• Task statement:
Return, from the data below, each line that contains the word "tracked".

Records from a data collection
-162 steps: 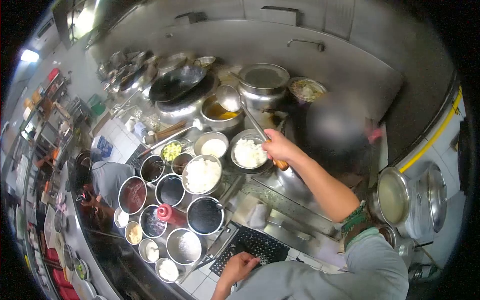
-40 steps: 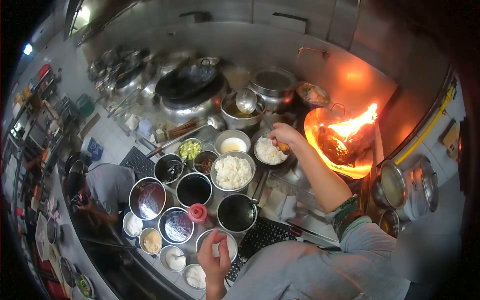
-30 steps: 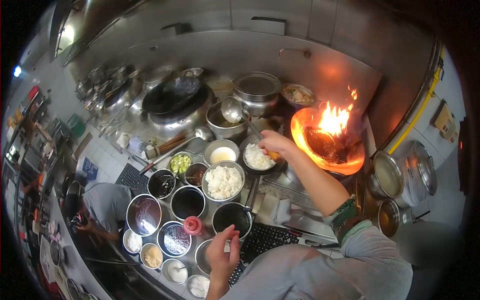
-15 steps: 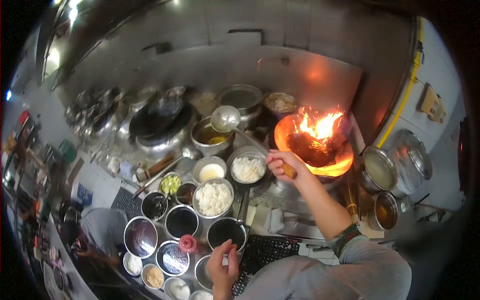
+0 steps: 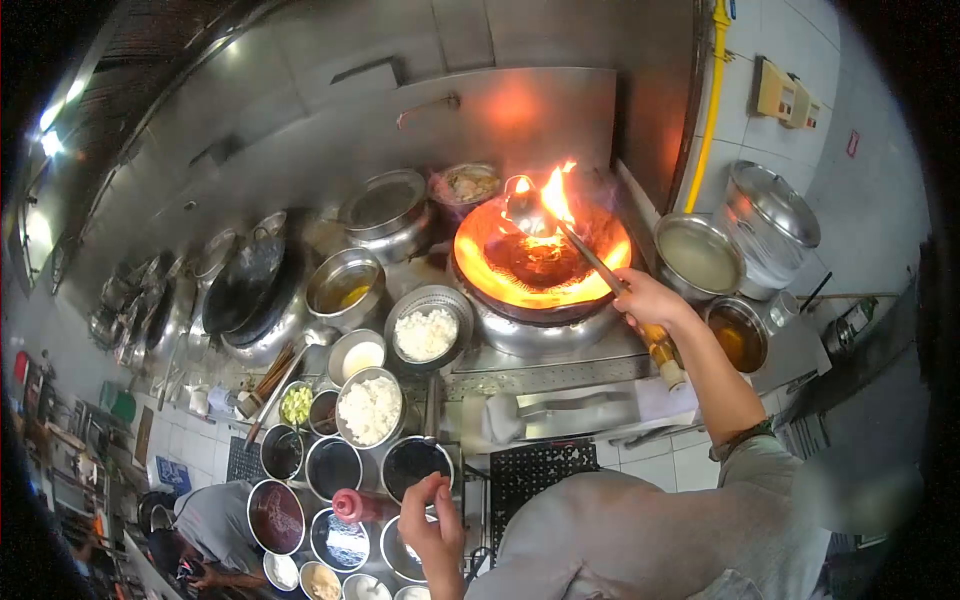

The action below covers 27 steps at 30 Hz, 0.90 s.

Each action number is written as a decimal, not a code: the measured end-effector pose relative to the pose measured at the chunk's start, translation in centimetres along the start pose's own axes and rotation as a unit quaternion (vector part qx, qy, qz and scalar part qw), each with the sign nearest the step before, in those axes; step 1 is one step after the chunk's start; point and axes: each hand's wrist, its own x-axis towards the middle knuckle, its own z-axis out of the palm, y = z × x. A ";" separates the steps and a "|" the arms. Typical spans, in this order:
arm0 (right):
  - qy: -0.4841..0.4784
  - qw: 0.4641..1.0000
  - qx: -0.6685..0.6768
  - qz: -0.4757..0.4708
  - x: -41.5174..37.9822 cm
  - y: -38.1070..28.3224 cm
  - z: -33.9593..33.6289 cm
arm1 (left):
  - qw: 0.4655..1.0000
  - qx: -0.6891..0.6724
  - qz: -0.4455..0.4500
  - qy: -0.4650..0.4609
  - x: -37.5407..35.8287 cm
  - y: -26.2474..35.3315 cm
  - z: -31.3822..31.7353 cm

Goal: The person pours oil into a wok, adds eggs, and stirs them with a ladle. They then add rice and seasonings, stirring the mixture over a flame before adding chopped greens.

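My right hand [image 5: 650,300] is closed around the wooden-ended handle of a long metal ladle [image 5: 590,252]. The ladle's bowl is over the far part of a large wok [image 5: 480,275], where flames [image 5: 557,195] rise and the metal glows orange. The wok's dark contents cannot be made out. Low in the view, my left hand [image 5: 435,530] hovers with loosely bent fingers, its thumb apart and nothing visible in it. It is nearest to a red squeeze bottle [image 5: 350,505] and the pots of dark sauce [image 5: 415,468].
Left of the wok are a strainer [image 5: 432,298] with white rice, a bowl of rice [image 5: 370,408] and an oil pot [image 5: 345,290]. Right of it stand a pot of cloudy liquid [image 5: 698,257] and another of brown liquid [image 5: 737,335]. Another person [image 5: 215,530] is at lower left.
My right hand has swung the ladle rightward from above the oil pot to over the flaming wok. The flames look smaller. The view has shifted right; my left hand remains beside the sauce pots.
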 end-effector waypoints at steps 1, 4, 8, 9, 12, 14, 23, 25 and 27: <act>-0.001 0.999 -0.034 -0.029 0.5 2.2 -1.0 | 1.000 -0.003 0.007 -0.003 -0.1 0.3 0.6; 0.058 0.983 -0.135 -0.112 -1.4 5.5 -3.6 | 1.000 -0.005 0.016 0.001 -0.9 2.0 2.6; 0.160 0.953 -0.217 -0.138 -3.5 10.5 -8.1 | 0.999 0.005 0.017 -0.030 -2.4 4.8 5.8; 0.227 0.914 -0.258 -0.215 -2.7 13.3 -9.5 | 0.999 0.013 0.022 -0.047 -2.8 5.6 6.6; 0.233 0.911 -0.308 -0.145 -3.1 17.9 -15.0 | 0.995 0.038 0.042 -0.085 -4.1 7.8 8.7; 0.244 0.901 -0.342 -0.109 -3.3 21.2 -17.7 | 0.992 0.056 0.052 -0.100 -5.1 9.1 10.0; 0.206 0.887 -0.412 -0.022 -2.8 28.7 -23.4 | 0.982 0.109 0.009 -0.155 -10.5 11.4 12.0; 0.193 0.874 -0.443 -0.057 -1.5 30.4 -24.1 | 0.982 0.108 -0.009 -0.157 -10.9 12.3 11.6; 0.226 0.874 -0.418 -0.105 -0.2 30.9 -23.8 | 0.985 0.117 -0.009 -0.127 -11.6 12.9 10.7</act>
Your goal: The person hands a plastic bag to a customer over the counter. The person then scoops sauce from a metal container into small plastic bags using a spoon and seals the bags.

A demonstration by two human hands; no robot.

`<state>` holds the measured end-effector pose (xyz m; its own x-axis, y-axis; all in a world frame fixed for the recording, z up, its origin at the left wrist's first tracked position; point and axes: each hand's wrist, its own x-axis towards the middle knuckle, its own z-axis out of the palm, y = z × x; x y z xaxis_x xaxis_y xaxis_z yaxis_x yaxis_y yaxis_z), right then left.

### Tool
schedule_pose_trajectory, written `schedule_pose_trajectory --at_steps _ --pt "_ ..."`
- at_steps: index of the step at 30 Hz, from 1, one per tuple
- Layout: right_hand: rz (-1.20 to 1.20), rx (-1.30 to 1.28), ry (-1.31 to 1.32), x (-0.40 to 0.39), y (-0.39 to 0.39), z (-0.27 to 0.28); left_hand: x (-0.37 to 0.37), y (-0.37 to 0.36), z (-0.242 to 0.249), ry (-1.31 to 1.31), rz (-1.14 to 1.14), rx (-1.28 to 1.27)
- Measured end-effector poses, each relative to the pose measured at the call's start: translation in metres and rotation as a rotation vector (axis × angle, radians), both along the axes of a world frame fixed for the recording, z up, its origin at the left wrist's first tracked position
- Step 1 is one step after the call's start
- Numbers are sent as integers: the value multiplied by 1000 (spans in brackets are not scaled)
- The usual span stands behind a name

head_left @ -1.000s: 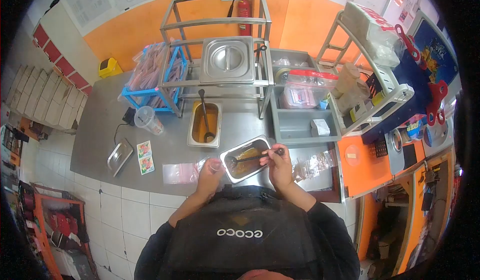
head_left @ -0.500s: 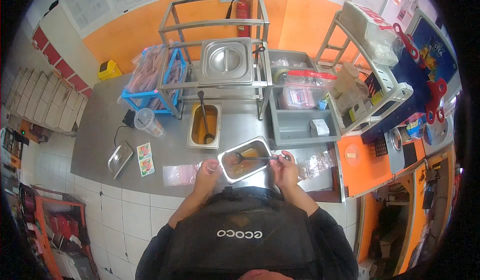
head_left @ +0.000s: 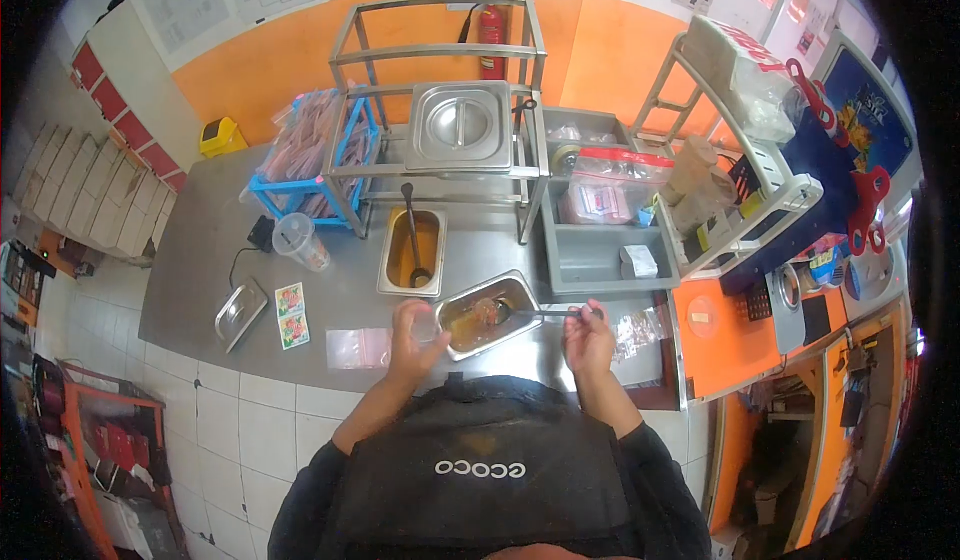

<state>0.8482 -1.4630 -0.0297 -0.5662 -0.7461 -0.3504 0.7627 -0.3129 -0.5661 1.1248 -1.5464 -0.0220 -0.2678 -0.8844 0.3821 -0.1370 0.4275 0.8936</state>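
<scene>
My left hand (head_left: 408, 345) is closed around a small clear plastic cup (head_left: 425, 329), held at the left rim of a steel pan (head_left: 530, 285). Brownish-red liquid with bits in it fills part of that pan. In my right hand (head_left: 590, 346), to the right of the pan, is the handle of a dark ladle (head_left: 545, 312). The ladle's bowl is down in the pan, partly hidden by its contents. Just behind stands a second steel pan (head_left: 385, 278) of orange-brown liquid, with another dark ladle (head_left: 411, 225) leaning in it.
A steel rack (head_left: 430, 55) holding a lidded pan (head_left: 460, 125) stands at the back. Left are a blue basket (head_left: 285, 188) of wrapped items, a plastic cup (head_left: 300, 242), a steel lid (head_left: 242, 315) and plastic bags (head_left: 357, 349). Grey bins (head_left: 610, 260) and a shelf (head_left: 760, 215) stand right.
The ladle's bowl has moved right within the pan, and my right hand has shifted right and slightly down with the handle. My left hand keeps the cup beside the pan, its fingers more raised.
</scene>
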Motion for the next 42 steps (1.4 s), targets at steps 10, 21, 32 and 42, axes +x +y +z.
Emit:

• Response:
`<state>` holds the measured end-effector pose (xyz m; its own x-axis, y-axis; all in a world frame fixed for the recording, z up, its origin at the left wrist's first tracked position; point and axes: each hand's wrist, its own x-axis towards the middle knuckle, its own z-axis out of the palm, y = z × x; x y z xaxis_x xaxis_y xaxis_z yaxis_x yaxis_y yaxis_z), right then left.
- Measured end-effector poses, each relative to the pose measured at the call's start: translation in metres and rotation as a rotation vector (axis × angle, radians), both along the axes of a world frame fixed for the recording, z up, its origin at the left wrist's first tracked position

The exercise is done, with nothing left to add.